* **WORK INSTRUCTION**
Return exactly the span of lines in the following data that opens with the line containing "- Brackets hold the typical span" and closes with the line containing "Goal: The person". Include nothing else.

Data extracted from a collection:

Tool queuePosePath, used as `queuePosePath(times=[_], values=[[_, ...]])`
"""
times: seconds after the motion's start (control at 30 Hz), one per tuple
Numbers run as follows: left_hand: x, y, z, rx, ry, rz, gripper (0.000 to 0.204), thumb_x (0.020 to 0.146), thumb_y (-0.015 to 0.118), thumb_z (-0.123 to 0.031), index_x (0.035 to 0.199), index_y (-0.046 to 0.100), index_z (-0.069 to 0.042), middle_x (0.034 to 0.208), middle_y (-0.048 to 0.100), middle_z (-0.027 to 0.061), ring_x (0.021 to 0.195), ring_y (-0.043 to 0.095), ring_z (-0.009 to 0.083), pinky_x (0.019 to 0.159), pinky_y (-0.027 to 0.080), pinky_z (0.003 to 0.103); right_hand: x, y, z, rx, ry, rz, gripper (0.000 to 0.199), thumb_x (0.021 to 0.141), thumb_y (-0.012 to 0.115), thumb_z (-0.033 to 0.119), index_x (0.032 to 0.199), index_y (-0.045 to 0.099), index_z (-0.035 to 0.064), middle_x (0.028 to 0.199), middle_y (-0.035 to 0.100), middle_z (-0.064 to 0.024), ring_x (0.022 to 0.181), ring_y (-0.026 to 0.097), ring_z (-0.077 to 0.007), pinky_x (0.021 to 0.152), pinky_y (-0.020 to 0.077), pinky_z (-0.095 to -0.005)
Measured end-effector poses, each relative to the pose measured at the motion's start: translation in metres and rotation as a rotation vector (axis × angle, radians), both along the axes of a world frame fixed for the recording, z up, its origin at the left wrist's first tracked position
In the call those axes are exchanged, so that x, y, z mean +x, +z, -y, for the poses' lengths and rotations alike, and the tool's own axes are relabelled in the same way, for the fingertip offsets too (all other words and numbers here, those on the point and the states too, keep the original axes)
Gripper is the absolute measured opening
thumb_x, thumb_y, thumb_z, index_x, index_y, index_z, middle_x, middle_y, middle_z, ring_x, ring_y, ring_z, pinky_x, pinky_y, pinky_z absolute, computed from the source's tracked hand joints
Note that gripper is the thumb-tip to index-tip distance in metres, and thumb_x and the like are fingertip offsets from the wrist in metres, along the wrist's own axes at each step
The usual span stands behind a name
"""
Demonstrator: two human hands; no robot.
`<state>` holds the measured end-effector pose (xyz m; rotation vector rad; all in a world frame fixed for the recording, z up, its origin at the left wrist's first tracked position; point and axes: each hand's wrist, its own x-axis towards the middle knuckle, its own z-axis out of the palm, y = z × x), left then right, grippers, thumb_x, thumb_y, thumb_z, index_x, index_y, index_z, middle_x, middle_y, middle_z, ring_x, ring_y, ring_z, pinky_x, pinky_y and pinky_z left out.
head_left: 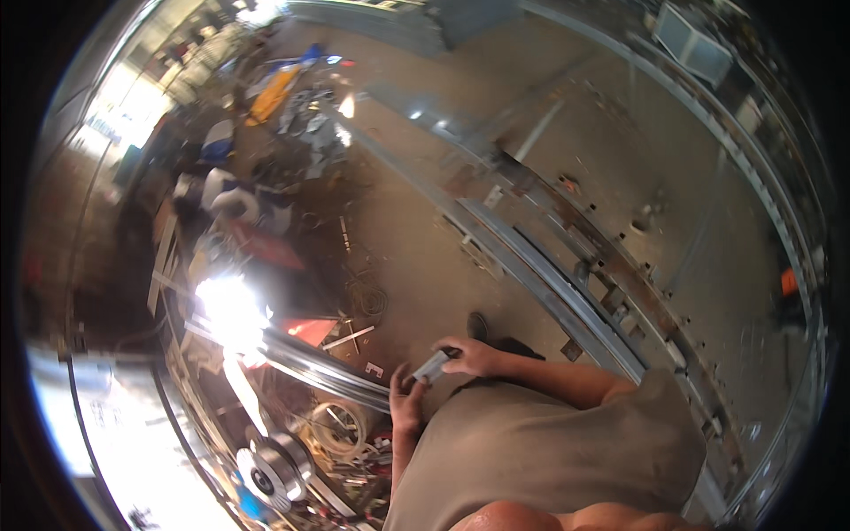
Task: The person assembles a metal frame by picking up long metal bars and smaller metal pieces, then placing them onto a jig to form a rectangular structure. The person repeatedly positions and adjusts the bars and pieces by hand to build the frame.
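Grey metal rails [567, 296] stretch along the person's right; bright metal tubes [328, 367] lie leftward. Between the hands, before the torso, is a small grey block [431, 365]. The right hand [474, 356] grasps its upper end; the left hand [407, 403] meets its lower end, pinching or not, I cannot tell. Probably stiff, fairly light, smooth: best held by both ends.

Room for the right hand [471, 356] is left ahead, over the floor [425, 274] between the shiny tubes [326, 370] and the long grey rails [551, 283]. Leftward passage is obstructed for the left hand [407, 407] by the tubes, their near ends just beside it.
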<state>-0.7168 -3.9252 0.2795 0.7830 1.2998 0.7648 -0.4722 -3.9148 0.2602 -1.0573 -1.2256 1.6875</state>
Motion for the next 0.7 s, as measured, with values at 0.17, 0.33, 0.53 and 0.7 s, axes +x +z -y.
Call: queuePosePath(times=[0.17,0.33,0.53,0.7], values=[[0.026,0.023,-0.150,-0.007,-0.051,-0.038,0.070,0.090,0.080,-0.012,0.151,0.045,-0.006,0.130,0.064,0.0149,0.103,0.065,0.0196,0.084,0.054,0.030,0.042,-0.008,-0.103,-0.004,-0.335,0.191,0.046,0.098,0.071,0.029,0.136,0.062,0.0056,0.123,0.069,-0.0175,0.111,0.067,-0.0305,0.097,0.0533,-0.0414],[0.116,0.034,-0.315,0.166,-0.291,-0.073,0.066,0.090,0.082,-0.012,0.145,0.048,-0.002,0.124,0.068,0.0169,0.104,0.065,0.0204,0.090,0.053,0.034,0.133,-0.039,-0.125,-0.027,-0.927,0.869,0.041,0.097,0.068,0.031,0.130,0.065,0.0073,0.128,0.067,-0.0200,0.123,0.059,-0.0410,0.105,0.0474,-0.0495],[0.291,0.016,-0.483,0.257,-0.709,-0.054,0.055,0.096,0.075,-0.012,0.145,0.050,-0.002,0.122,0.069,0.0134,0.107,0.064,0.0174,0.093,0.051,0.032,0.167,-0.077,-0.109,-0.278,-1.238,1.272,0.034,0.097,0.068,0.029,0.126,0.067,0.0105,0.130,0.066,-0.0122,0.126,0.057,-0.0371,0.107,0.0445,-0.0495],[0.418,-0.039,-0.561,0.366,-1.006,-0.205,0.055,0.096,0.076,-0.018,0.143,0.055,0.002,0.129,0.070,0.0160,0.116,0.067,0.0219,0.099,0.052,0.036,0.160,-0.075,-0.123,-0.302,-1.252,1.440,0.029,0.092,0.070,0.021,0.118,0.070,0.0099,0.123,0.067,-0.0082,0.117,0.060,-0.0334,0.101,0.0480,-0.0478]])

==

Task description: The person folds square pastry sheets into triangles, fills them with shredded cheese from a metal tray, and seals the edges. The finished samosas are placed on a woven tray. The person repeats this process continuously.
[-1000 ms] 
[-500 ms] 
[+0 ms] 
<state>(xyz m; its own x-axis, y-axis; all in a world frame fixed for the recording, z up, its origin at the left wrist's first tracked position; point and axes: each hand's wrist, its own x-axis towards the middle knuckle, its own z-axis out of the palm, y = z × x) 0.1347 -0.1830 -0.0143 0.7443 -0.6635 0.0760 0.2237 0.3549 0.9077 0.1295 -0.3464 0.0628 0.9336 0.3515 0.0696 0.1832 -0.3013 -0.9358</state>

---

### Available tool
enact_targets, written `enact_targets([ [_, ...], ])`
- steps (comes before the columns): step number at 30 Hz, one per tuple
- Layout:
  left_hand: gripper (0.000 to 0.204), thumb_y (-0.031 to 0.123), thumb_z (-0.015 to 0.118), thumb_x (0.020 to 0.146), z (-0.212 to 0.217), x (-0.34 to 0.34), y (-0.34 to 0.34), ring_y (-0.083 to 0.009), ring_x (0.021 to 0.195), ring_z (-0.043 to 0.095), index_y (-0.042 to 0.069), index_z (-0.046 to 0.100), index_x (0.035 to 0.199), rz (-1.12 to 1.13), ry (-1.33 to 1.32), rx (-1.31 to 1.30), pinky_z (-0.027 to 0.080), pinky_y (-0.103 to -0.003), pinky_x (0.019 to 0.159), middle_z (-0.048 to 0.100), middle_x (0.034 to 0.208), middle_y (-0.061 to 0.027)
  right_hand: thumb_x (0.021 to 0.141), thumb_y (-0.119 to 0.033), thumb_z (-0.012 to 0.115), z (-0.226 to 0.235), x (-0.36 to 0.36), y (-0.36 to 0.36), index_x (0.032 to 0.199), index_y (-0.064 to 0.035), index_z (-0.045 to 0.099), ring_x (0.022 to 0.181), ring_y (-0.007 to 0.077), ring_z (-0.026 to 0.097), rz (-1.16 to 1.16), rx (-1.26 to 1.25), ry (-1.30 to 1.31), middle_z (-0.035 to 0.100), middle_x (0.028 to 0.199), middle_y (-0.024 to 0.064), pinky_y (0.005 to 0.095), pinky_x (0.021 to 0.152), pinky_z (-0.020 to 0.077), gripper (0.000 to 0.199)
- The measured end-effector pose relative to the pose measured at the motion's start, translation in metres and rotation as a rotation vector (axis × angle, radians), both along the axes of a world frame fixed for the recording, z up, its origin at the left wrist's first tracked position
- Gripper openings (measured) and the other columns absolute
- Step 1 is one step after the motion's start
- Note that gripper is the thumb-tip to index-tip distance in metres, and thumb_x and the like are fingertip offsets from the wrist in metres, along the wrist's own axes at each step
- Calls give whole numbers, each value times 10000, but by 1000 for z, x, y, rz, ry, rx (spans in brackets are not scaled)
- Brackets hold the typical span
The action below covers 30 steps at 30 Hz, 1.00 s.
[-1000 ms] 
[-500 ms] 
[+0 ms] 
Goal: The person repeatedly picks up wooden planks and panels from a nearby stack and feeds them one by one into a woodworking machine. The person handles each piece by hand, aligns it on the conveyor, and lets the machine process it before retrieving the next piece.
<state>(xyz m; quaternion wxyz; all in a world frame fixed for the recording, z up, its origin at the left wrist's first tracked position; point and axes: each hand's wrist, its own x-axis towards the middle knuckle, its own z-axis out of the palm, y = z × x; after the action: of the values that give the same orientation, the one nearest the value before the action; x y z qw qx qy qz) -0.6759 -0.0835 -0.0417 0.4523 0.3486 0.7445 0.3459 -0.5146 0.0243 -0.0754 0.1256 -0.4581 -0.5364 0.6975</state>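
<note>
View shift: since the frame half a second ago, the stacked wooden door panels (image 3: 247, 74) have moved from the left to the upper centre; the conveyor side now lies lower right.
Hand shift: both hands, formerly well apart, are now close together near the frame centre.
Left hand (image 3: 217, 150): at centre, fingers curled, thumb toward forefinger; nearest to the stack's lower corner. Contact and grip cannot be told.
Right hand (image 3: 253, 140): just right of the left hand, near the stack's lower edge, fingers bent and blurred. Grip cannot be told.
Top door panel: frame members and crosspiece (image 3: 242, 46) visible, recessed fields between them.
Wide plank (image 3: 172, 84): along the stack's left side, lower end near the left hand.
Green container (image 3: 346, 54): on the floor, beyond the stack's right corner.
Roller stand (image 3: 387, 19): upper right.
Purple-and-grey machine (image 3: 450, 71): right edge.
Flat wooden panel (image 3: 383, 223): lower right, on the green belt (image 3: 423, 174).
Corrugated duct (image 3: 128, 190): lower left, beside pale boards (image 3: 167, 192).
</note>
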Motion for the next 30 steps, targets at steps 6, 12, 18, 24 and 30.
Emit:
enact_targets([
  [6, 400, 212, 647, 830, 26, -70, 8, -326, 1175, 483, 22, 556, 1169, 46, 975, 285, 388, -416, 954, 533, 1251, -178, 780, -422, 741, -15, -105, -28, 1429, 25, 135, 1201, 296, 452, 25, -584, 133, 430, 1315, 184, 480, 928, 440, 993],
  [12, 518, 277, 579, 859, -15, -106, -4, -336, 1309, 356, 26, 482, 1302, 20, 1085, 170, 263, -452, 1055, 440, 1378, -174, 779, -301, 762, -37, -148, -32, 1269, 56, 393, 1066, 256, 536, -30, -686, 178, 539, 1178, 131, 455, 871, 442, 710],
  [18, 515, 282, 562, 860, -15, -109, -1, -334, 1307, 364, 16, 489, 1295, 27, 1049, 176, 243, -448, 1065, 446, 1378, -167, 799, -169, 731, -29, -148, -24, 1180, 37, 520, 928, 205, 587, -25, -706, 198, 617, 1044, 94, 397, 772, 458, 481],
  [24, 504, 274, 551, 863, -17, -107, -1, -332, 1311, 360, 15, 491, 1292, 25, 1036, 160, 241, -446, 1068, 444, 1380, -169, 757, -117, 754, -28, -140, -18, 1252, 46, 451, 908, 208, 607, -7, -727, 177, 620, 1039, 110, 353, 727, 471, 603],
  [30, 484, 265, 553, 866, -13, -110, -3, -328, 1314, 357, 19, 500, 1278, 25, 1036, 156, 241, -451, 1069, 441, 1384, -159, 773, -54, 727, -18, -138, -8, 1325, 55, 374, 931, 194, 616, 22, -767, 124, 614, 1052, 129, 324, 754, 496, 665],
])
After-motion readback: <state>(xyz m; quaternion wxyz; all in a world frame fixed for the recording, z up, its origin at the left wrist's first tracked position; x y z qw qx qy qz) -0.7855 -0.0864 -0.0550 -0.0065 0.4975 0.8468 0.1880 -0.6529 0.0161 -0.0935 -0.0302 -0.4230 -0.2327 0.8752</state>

* **RESPONSE BOX**
- Brackets hold the typical span
The action below covers 30 steps at 30 Hz, 1.00 s.
[-1000 ms] 
[-500 ms] 
[+0 ms] 
Goal: The person repeatedly picks up wooden planks and panels from a nearby stack and feeds them one by one into a woodworking machine. The person handles each piece by hand, aligns it on the conveyor, and lets the machine process it before retrieving the next piece.

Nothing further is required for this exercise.